Most static ML for information security (ML-Sec) classifiers operate on learned embeddings over portions of files (e.g., headers) (Raff et al., 2017), learned embeddings over the full file (Raff et al., 2018), or most commonly, on pre-engineered numerical feature vectors designed to summarize the content from each file (Mays et al., 2017; Hassen et al., 2017; Yousefi-Azar et al., 2017; Hassen and Chan, 2017; Narayanan et al., 2016; Ahmadi et al., 2016; Drew et al., 2016; Saxe and Berlin, 2015). Learned embeddings, which generally presume some sort of convolutional architecture, have the advantage that they do not presume a fixed structure and are derived directly during training. However, this process is significantly more expensive, and does not scale as gracefully, e.g., to tens to hundreds of millions of large PE files. Moreover generic bytes are inherently less constrained than inputs like images, video, audio, and text, where convolutions can take advantage of structural localities/heirarchies. Thus, for generic malicious/benign files there is less performance benefit from learning to embed features directly from inputs. Pre-engineered feature vector representations, by contrast quickly distill content from each file that is informative in a classificaiton sense. There are a number of ways to craft feature vectors, including tracking per-byte statistics over sliding windows (Ahmadi et al., 2016; Saxe and Berlin, 2015), byte histograms(Ahmadi et al., 2016; Anderson and Roth, 2018), ngram histograms (Mays et al., 2017), treating bytes as pixel values in an image (a visualization of the file content) (Ahmadi et al., 2016; Mays et al., 2017), opcode and function call graph statistics(Ahmadi et al., 2016), symbol statistics(Ahmadi et al., 2016), hashed/numerical metadata values (Saxe and Berlin, 2015; Anderson and Roth, 2018; Ahmadi et al., 2016) – e.g., entry-point as a fraction of the file, or hashed imports and exports, – and hashes of delimited tokens (Rudd et al., 2018; Drew et al., 2016). In practical applications, several different types of feature vectors extracted from file content are often concatenated together to achieve superior performance.

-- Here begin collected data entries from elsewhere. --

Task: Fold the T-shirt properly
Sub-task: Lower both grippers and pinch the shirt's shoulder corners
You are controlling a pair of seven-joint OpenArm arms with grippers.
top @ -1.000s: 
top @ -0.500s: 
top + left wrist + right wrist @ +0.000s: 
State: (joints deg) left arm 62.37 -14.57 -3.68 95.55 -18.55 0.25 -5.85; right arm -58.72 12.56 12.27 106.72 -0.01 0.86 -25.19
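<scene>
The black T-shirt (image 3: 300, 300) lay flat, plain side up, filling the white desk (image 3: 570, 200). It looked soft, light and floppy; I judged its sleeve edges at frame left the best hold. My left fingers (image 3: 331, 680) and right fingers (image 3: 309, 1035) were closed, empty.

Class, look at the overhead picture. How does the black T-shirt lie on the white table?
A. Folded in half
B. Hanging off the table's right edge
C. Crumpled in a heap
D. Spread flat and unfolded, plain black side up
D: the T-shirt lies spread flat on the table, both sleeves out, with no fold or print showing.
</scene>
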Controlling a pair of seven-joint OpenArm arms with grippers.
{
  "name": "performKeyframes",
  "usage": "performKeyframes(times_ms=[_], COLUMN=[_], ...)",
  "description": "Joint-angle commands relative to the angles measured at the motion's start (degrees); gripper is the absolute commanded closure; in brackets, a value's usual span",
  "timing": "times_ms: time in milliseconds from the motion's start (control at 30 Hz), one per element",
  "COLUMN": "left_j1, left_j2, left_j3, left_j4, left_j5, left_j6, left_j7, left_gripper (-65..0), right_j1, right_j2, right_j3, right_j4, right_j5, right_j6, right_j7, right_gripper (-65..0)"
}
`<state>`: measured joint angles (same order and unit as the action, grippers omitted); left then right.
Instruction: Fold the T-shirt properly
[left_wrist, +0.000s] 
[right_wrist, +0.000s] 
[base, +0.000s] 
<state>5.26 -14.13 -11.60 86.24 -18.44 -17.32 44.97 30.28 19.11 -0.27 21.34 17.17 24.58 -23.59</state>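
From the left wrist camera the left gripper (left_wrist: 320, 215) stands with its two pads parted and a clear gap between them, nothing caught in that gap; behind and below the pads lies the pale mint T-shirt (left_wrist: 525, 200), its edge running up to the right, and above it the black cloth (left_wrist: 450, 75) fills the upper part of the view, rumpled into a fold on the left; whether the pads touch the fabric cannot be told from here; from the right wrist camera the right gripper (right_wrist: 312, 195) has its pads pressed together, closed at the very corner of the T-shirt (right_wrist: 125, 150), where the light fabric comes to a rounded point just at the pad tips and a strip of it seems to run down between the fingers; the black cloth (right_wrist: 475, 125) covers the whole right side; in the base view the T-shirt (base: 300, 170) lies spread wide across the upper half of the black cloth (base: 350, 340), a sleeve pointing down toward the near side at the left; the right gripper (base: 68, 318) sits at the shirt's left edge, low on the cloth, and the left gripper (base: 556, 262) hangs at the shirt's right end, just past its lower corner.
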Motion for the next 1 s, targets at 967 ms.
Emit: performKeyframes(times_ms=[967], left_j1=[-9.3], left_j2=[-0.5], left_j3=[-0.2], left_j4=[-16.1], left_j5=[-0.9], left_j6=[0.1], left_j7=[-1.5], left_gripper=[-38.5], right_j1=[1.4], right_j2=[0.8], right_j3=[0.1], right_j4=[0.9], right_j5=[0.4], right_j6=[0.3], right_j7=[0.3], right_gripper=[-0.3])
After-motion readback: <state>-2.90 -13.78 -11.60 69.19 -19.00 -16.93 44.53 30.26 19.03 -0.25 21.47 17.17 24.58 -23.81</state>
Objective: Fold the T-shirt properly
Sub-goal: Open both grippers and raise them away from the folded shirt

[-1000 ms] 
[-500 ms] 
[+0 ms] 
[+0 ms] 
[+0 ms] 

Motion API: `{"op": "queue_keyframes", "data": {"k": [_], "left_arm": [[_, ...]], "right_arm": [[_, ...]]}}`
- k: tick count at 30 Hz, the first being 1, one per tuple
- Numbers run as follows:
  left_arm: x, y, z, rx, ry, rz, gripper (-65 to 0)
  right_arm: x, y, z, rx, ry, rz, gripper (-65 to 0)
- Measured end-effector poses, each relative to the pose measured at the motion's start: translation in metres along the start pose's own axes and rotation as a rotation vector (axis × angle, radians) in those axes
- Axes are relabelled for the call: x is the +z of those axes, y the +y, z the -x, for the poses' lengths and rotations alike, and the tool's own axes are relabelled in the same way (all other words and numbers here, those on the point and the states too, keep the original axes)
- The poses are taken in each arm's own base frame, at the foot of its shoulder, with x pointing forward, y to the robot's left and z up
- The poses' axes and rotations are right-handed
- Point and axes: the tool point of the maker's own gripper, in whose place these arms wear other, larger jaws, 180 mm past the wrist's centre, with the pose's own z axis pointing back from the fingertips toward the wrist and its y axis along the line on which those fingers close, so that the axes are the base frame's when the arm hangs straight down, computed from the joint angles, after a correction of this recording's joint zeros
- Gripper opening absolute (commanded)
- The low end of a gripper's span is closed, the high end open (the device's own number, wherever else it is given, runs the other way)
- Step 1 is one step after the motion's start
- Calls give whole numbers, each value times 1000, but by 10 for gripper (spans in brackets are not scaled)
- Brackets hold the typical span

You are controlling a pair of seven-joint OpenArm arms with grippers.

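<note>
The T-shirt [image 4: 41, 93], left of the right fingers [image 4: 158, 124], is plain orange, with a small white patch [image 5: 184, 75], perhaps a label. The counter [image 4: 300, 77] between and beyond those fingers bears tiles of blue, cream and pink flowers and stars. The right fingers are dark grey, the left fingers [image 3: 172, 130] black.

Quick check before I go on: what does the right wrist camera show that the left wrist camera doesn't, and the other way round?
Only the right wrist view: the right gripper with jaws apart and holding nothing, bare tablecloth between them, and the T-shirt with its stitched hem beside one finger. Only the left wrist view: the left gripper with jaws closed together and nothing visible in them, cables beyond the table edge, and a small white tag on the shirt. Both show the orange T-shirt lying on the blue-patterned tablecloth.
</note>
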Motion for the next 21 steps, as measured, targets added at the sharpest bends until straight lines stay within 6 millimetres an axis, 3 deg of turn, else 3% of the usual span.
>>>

Along a similar vein, our work uses a concatenation of features derived from the content of a PE file as an input to a neural network, but in contradistinction to previous work we add a secondary input which includes contextual information – namely the PE file path. The PE content input is passed through a series of hidden layers while the file path is passed through a convolutional embedding. Both inputs are ultimately concatenated together into a common “stem” of hidden layers. The final malicious/benign output score is obtained by passing the final dense layer output (a 1-D scalar) through a sigmoid activation function. This is depicted in schematic form in Figure

4.

2.2. Learning from Multiple Sources

Related research in static ML malware detection using deep neural networks has examined learning from multiple sources of information but the approaches are fundamentally different from ours: Huang et al. (Huang and Stokes, 2016) and Rudd et al. (Rudd et al., 2019) use multi-objective learning (Caruna, 1993; Rudd et al., 2016)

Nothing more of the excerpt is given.